For an enterprise-scale department or a small firm that manages a wide range of products, the best way for them to be properly tracked is by establishing a portfolio. Although the term "Portfolio Management" can often smack of old-school, traditional "Waterfall" project governance, it is absolutely possible to eschew portfolio management in the traditional way, and instead to adopt Agile portfolio management using scrum.

Begin by developing a scrum backlog which covers all of the product workstreams and operates in a portfolio scrum team, similar to the normal scrum team, but with a Portfolio Owner (akin to Product Owner) and a Portfolio Master (akin to Scrum Master) to ensure scrum is used to manage the portfolio backlog, following all the standard scrum rituals but on a programme level.

There are a number of benefits to this setup. Once a Product Vision is established which encompasses the entire programme of work, an org structure like this is a way of ensuring focus on that vision and that the right products are being prioritised across the entire portfolio. Having a sprint retrospective for the portfolio team means that progress of each sprint is reviewed across teams, allowing you to assess how the teams are doing, and ensure priorities and customer commitments are being met. Once a velocity for the entire portfolio can be established, it becomes possible to estimate deliveries across multiple teams and flex resources between teams in accordance with demand.

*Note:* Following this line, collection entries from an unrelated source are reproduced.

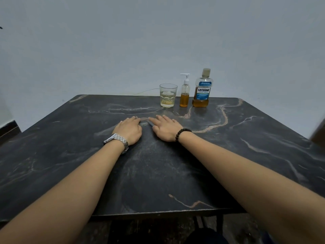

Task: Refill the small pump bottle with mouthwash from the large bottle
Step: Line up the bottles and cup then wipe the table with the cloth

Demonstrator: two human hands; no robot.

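Note:
The small pump bottle (184, 92) stands upright at the far edge of the table, with a white pump head and amber liquid filling its lower part. Just right of it stands the large mouthwash bottle (202, 88), capped, with a blue label and a little amber liquid at the bottom. My left hand (129, 129) lies palm down on the table's middle, a metal watch on its wrist. My right hand (164, 127) lies flat beside it, fingers straight, with a dark bead bracelet. Both hands hold nothing and are well short of the bottles.
A clear glass (168, 95) with a little pale liquid stands left of the pump bottle. The dark marbled table (246, 138) reaches to a plain wall behind. A thin wire runs behind the glass. A brown object shows at the right edge.

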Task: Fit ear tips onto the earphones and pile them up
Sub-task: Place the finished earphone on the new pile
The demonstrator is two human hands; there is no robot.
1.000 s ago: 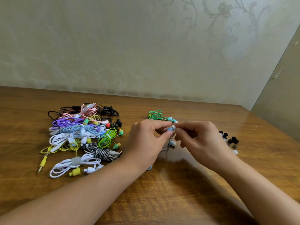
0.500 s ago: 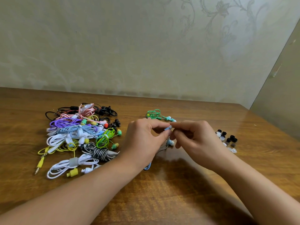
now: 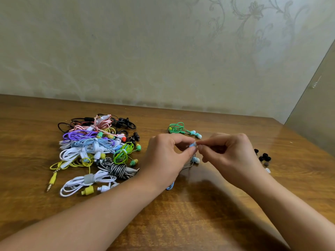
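My left hand (image 3: 167, 158) pinches a blue earbud (image 3: 192, 144) at table (image 3: 199, 214) centre; my right hand (image 3: 230, 156) pinches something tiny against it, too small to tell. Its twin bud (image 3: 195, 159) hangs below. A pile (image 3: 94, 151) lies at nine o'clock, green earphones (image 3: 176, 128) at twelve, loose tips (image 3: 263, 157) at three.

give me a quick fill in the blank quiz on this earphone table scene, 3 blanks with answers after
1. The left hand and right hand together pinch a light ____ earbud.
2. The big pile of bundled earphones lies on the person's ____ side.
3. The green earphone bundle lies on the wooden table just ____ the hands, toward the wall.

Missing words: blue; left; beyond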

Each scrum team has a Product Owner and a Project Manager and/or Scrum Master. Each scrum team holds its own scrum activities, and then reports to the Portfolio scrum-of-scrums to join the dots between the workstreams.

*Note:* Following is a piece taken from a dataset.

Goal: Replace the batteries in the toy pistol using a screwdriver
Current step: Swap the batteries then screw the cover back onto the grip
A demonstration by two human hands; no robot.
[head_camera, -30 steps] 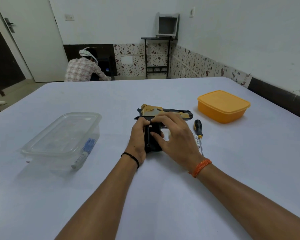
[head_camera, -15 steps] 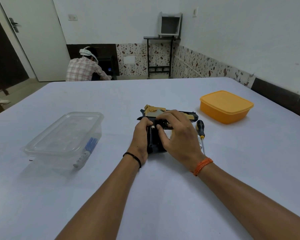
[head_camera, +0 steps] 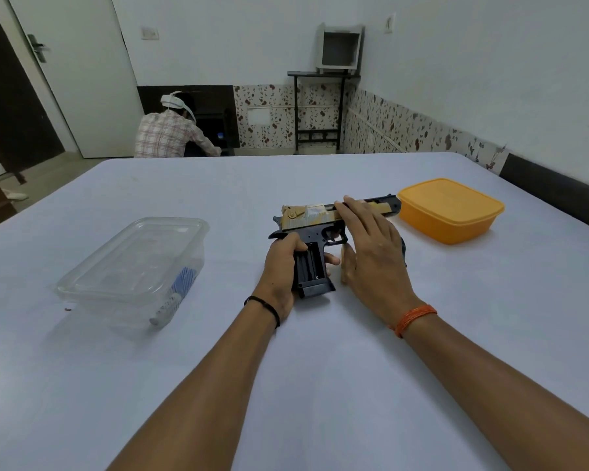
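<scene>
The toy pistol [head_camera: 306, 219], black with a gold slide, lies on its side at the middle of the white table [head_camera: 323, 355]. Its grip points toward me and shows an open dark slot. My left hand [head_camera: 281, 266] grips the pistol's grip from the left. My right hand [head_camera: 371, 253] lies with straight fingers over the barrel and trigger guard. Only a sliver of the black screwdriver handle [head_camera: 403, 248] shows past my right hand. I see no batteries.
A closed orange box [head_camera: 449, 212] stands just right of the muzzle. A clear lidded container [head_camera: 133, 263] with a blue and white item inside sits at the left. A seated person [head_camera: 170, 130] is beyond the table's far edge.
My right hand has lifted off the grip and now stretches flat over the barrel, uncovering the open slot and hiding most of the screwdriver. My left hand keeps its hold.
</scene>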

In addition to participation in the portfolio scrum team, the PMs should be responsible for:

- Short, medium and long term plans for the entire programme of work
- Resource allocation of scrum teams
- Working with Product Managers to funnel projects and work items to teams
- Ensuring projects are vertically sliced in a way that resource can be assigned/withdrawn in an agile manner


Stakeholder focus


Drawing it all together means you can have unified reporting, metrics and demos for presentation to senior stakeholders and you'll be able to consult one place to get info on all products in the portfolio rather than chasing individuals in different teams or across multiple locations.


Team organisation


This approach allows a large pool of resource to be structured into small, fluid (but colocated) scrum teams working in a scrum-of-scrums environment across the entire portfolio of the department's projects.

Colocation is a strong success factor in this kind of setup. If you are joining remote teams into the portfolio, they should be colocated rather than splitting teams with members in different locations.

Teams in a portfolio scrum-of-scrums should have:

- Combined monthly sprint demos where every team in the program presents
- Quarterly release plans defined for each team, as well as the department as a whole
- Shared sprint cycles across teams

A structure like this allows for mobility between teams as well as career progression for individuals, as several individuals can take on Scrum Master roles and teams can become more cross-functional and be exposed to a variety of products within the portfolio.